§ Input data
----
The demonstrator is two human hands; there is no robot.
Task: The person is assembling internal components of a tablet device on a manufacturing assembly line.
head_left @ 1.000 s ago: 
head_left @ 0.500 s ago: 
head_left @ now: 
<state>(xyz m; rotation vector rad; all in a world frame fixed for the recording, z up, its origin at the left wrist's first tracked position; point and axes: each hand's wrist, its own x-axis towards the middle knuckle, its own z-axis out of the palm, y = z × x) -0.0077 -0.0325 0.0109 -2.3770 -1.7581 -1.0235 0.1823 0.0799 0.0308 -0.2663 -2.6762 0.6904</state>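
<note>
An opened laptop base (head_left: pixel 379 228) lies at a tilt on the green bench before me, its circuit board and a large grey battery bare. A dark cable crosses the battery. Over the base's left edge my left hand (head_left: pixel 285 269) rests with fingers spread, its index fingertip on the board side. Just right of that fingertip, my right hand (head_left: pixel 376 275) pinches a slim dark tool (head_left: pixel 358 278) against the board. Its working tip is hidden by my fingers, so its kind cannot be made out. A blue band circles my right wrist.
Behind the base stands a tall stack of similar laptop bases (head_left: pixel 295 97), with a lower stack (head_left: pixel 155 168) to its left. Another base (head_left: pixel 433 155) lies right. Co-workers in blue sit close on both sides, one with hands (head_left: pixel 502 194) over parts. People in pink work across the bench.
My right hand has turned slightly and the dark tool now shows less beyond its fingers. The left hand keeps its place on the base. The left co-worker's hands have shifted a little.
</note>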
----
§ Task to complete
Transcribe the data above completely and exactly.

§ Response to the task
The demonstrator is two human hands; there is no robot.
Task: The person is assembling internal components of a tablet device on a manufacturing assembly line.
head_left @ 1.000 s ago: 
head_left @ 0.500 s ago: 
head_left @ now: 
<state>(xyz m; rotation vector rad; all in a world frame fixed for the recording, z up, its origin at the left wrist's first tracked position; point and axes: each hand's wrist, its own x-axis towards the middle knuckle, its own z-axis out of the palm, y = z × x) -0.0077 -0.0325 0.0109 -2.3770 -1.7581 -1.0235 0.1823 0.0799 0.0308 -0.2663 -2.6762 0.6904</state>
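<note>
An opened laptop base (head_left: pixel 379 228) lies at a tilt on the green bench before me, its circuit board and a large grey battery bare. A dark cable crosses the battery. Over the base's left edge my left hand (head_left: pixel 285 269) rests with fingers spread, its index fingertip on the board side. Just right of that fingertip, my right hand (head_left: pixel 376 275) pinches a slim dark tool (head_left: pixel 358 278) against the board. Its working tip is hidden by my fingers, so its kind cannot be made out. A blue band circles my right wrist.
Behind the base stands a tall stack of similar laptop bases (head_left: pixel 295 97), with a lower stack (head_left: pixel 155 168) to its left. Another base (head_left: pixel 433 155) lies right. Co-workers in blue sit close on both sides, one with hands (head_left: pixel 502 194) over parts. People in pink work across the bench.
My right hand has turned slightly and the dark tool now shows less beyond its fingers. The left hand keeps its place on the base. The left co-worker's hands have shifted a little.
</note>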

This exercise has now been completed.